§ **Task goal**
The output is the line containing "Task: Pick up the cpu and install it" plus every later line down to the end of the listing below, copied exactly. No pictures belong in it.

§ **Data extract**

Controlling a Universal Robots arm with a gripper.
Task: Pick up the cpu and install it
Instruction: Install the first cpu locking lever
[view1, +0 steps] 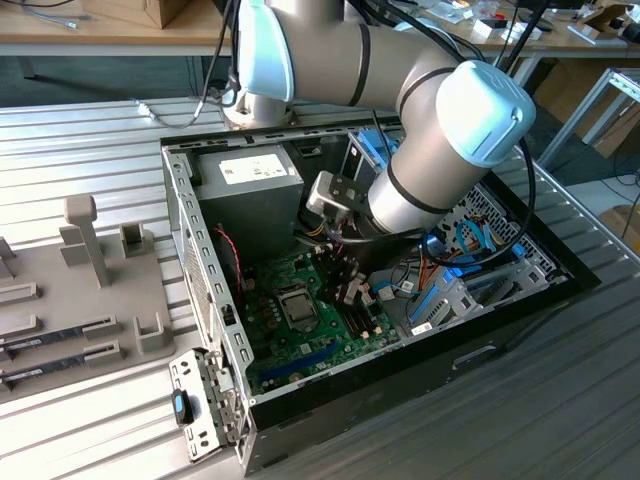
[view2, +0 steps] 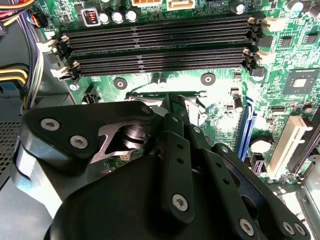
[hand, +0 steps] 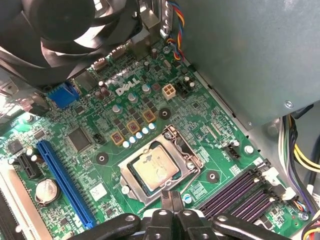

§ **Task answer**
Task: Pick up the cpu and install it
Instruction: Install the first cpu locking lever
[view1, +0 steps] 
[view2, +0 steps] 
[hand, +0 steps] 

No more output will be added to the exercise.